Nitrogen fertiliser plays an essential role in industrial agriculture, but it comes at a steep environmental cost. The production and use of synthetic nitrogen is responsible for around 5 per cent of global greenhouse gas emissions. Excess fertiliser also adds to air pollution and can contaminate water.

In addition to finding greener ways to produce nitrogen fertiliser, researchers and farmers are looking for ways to use fertiliser more efficiently, without sacrificing crop yields. One approach taken by US-based company Pivot Bio is to add bacteria to crops that take nitrogen from the air and fix it in soil as nitrates plants can use.

“Microbes are freeloading couch potatoes when nitrogen is around,” says Karsten Temme, the company’s CEO. If the soil has synthetic fertiliser, bacteria will use that rather than pull nitrogen from the air.

That requires farmers to use more fertiliser to have the same effect on crop yields. It also adds to nitrous oxide emissions from soil as microbes convert excess nutrients from the fertiliser. Nitrous oxide is a potent greenhouse gas and emissions from soil are responsible for the majority of fertiliser-related emissions of the gas.

Using genetic engineering, Pivot Bio developed two bacteria-based treatments that continue to produce nitrogen even when high levels of nitrogen are already present in the soil. Temme says the treatments, which can be applied as a liquid directly to the soil or as a powder to coat seeds, can replace about a quarter of the synthetic nitrogen used without affecting crop yield.

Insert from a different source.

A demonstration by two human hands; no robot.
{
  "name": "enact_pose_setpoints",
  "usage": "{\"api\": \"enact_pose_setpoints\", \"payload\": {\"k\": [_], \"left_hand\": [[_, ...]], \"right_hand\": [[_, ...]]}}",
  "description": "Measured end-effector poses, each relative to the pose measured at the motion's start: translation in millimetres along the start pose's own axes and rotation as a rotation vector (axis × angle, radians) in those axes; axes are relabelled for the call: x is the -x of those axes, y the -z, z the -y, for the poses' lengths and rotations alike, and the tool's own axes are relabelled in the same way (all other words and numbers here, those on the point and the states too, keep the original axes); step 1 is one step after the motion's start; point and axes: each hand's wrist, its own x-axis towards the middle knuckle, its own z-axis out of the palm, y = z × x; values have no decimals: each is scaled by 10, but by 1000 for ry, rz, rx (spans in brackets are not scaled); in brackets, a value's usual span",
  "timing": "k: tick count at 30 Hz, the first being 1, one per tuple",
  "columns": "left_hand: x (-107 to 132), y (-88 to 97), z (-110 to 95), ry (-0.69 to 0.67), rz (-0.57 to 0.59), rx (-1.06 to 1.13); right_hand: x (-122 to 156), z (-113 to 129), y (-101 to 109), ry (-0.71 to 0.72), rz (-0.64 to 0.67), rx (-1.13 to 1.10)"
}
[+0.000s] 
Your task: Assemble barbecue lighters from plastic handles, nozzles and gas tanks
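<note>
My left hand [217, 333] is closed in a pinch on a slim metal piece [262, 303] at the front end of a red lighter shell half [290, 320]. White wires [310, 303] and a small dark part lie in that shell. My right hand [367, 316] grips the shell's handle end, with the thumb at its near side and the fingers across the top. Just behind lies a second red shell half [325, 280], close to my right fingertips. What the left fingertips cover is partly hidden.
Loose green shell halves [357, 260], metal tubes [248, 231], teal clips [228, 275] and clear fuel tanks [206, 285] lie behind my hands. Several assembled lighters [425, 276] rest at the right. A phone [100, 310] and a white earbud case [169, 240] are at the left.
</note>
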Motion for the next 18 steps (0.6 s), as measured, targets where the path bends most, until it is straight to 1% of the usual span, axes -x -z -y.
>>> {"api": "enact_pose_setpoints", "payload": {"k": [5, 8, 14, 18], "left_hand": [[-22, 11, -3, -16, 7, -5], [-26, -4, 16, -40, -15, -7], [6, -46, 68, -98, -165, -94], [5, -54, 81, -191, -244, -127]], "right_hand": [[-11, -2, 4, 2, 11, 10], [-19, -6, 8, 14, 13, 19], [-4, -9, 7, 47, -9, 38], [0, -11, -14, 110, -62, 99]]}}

Pivot Bio says its products are now being used on more than 3 million acres (1.2 million hectares) of farmland in the US, mostly on corn crops, but also on wheat, sorghum, barley, millet, oats and sunflower crops.

According to initial estimates, the treatment helped avoid 32,000 tonnes of synthetic fertiliser on farms in 2022. The firm estimates that resulted in a reduction in greenhouse gas emissions equivalent to 220,000 tonnes of CO2, about the same as burning 1200 rail cars full of coal. About a third of those avoided emissions came from not producing the synthetic fertiliser. The other two-thirds come from the avoided nitrous oxide emissions from soil.

Those estimates are based partly on self-reported fertiliser use from farmers and partly on changes in use verified by a third party, and there are large uncertainties associated with linking fertiliser use and emissions, says Jane Franch at Pivot Bio.

A number of other companies have developed similar microbial treatments for plants. Agritech giant Bayer, for instance, has a partnership with synthetic biology company Ginkgo Bioworks to develop more efficient nitrogen-fixing strains of bacteria.

Another is Massachusetts-based Kula Bio, which feeds naturally occurring microbes with a carbon energy source so they live for longer in soil. Bill Brady, the company’s CEO, says the treatment, which is in development, will be able to work on any crop and also reduce nitrogen use by around a quarter.